### [WHAT TO PRODUCE]
For the data below, restate word for word only the lines from the line containing "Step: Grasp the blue" through the line containing "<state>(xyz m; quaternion", both ends included.

*** Block opens ***

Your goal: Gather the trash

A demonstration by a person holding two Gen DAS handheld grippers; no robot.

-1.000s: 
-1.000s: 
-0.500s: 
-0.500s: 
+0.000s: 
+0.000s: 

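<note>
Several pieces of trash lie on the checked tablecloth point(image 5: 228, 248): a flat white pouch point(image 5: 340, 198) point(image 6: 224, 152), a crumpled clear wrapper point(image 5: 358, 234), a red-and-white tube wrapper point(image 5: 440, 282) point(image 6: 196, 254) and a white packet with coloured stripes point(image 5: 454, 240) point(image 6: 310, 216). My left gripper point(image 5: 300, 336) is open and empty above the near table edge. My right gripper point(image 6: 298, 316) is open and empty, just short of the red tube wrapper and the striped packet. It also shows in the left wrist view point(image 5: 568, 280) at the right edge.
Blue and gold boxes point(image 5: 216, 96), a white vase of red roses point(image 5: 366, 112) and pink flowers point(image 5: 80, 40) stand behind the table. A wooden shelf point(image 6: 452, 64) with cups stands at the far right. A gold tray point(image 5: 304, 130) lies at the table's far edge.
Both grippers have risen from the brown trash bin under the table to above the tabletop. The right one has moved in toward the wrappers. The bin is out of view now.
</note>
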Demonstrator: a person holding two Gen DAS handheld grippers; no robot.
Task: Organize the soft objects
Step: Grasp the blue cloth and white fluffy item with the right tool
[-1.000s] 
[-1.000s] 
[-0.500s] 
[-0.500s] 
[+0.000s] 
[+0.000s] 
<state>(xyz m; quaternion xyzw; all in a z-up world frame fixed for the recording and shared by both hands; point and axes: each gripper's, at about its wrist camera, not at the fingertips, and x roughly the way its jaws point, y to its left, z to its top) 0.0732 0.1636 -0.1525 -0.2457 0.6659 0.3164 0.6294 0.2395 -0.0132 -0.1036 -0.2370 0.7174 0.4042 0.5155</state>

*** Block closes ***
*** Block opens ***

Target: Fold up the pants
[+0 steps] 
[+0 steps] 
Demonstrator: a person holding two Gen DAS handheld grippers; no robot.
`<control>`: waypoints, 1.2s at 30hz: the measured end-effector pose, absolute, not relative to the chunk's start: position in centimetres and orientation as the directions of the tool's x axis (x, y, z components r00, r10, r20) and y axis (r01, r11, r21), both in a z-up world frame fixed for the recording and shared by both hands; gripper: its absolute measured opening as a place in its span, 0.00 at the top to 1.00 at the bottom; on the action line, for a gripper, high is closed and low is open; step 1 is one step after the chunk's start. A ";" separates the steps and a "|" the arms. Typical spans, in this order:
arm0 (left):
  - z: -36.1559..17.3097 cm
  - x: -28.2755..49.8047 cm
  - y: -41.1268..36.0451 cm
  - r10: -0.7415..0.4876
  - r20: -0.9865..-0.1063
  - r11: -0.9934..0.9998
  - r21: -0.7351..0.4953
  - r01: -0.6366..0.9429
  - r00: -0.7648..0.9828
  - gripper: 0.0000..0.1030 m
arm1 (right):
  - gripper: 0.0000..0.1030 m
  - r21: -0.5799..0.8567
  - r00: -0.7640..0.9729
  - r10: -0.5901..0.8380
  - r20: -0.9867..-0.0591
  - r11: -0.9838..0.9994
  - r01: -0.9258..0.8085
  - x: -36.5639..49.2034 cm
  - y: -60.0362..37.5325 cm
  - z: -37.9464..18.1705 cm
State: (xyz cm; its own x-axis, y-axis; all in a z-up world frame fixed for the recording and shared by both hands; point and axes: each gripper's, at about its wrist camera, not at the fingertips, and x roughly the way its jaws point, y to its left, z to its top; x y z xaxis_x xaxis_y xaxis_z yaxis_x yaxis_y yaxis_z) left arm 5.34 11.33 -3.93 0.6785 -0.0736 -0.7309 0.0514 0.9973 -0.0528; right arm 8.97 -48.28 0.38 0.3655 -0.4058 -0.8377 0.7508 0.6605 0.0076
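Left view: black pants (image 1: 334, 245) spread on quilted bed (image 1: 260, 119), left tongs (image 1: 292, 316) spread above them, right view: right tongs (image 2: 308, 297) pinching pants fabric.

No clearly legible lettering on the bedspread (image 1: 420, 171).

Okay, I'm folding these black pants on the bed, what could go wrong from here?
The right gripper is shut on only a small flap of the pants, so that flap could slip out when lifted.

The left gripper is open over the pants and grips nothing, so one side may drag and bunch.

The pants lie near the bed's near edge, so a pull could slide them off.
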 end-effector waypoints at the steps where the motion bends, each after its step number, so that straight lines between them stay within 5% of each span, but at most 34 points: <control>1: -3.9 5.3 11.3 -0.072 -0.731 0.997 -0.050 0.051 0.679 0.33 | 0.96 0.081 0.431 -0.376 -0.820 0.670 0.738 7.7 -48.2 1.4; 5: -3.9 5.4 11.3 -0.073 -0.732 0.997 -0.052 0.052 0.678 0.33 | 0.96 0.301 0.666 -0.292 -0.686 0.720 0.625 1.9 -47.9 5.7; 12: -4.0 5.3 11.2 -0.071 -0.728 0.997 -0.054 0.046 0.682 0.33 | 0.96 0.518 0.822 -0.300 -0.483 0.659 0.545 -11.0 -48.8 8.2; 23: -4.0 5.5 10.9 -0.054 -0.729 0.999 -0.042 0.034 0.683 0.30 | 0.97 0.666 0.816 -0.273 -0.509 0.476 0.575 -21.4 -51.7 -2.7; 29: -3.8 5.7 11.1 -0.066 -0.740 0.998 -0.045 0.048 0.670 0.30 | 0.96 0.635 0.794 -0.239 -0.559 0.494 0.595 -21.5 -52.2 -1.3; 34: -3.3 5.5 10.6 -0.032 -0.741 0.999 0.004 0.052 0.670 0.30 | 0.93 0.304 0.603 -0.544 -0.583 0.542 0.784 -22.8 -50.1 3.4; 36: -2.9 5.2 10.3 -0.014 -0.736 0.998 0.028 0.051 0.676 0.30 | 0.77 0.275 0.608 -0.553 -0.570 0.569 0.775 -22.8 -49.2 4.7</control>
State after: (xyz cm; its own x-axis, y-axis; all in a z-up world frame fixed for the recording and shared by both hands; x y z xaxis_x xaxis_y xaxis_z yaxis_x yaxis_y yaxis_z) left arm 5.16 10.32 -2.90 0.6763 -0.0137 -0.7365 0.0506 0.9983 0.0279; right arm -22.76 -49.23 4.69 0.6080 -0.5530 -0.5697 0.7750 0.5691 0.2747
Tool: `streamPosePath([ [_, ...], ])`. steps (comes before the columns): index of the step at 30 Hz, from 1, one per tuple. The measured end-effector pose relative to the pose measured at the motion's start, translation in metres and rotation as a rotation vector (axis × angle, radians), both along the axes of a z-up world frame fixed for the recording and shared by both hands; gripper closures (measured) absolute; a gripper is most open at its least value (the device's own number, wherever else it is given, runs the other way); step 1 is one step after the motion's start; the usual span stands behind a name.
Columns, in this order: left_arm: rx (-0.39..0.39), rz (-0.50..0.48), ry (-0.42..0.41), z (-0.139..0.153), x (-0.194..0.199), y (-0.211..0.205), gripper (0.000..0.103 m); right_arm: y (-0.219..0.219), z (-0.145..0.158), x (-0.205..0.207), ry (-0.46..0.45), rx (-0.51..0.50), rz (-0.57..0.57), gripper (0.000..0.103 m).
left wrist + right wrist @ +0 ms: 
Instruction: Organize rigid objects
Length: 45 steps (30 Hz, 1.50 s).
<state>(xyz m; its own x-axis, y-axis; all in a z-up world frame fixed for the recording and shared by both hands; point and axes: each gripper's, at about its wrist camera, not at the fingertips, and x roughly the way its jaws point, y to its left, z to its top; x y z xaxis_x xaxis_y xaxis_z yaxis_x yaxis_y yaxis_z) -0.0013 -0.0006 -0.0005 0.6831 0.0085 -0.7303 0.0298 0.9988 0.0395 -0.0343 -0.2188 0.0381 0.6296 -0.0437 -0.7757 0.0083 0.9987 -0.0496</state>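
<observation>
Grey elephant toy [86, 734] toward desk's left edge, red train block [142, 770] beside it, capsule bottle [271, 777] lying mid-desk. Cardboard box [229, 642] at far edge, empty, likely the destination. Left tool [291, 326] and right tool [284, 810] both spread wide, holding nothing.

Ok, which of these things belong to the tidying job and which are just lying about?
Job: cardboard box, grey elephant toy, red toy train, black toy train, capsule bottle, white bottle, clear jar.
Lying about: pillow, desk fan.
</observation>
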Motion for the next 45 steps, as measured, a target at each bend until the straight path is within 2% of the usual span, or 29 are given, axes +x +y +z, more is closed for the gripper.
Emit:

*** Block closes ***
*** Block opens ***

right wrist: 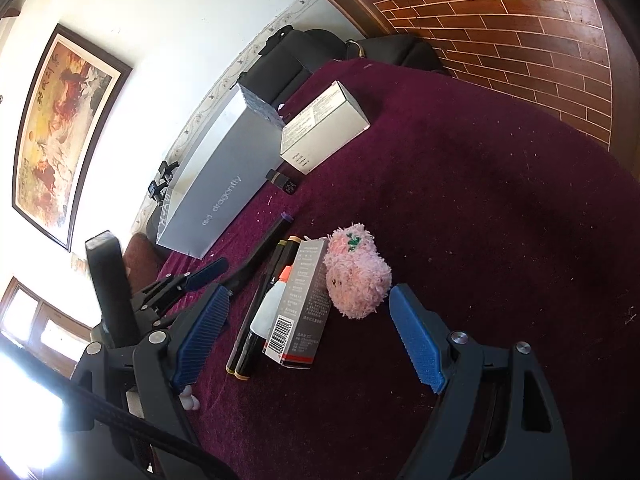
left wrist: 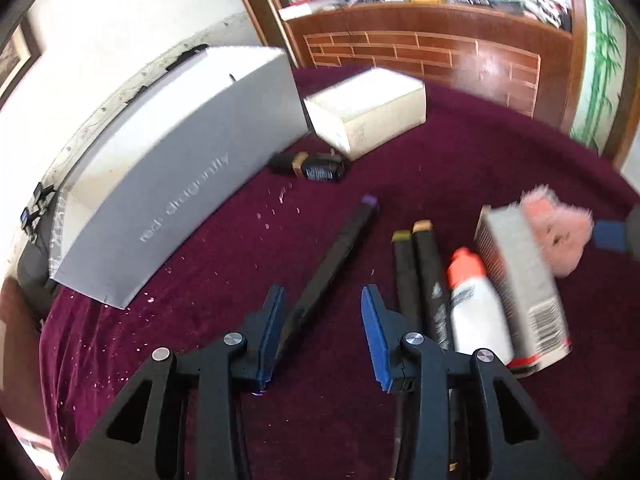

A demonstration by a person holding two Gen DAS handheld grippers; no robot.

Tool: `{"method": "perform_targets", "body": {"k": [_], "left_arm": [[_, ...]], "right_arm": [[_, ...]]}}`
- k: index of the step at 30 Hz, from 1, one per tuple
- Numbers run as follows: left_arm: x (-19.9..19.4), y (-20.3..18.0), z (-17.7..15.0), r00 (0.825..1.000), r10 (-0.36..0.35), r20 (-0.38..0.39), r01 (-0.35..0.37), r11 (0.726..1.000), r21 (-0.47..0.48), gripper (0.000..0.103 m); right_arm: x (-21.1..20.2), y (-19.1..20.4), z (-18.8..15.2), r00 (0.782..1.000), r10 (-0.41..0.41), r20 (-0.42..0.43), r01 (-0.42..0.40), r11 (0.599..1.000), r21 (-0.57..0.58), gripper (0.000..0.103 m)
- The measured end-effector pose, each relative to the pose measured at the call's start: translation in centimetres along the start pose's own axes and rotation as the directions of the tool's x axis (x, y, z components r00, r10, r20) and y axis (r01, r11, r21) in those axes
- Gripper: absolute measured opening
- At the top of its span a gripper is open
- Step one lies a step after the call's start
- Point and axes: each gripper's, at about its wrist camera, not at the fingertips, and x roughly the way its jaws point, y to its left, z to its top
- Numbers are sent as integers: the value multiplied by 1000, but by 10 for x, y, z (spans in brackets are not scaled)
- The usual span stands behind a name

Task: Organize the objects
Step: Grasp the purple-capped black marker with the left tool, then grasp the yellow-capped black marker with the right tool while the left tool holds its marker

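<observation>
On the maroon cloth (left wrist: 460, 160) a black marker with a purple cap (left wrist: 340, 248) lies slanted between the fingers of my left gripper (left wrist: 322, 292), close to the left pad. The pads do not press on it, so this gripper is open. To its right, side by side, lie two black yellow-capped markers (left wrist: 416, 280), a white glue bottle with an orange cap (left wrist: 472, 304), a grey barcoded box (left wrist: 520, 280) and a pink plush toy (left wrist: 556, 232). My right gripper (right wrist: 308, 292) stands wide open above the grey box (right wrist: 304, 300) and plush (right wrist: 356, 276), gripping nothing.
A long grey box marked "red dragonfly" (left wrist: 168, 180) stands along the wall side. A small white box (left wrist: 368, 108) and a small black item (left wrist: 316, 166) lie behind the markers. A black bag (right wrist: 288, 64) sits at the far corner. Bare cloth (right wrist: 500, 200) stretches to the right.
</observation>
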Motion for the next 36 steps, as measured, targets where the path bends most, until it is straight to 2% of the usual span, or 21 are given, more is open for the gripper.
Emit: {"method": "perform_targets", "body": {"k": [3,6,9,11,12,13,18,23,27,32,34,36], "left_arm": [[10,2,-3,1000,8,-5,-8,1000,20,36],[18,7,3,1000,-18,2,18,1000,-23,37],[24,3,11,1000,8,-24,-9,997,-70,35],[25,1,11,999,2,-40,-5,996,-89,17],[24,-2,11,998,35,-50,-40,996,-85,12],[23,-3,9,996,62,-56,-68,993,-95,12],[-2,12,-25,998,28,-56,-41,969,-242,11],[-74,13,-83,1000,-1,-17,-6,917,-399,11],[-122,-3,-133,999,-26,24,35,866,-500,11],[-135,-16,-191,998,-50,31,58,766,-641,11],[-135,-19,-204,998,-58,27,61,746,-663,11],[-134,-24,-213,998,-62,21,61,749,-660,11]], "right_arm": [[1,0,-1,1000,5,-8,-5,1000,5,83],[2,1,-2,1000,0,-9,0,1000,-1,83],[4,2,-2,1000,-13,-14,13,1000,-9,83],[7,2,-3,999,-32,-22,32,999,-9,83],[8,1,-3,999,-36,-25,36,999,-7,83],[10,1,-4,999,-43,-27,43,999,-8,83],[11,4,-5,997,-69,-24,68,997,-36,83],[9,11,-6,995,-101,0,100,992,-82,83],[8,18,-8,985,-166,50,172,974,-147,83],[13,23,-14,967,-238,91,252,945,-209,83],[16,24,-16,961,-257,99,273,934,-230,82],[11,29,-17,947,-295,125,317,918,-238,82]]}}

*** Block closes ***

### [RESPONSE TO THIS EXERCISE]
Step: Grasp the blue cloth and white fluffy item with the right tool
[-1.000s] 
[-1.000s] 
[-0.500s] 
[-0.500s] 
[+0.000s] 
[+0.000s] 
<state>(xyz m; quaternion xyzw; all in a z-up world frame fixed for the recording and shared by both hands; point and axes: each gripper's, at about its wrist camera, not at the fingertips, and x roughly the way its jaws point, y to its left, z to its top) 0.0732 0.1636 -0.1525 -0.2457 0.6659 0.3164 0.6294 0.2395 -0.0132 -0.1036 -0.2370 0.7174 0.4042 0.5155</state>

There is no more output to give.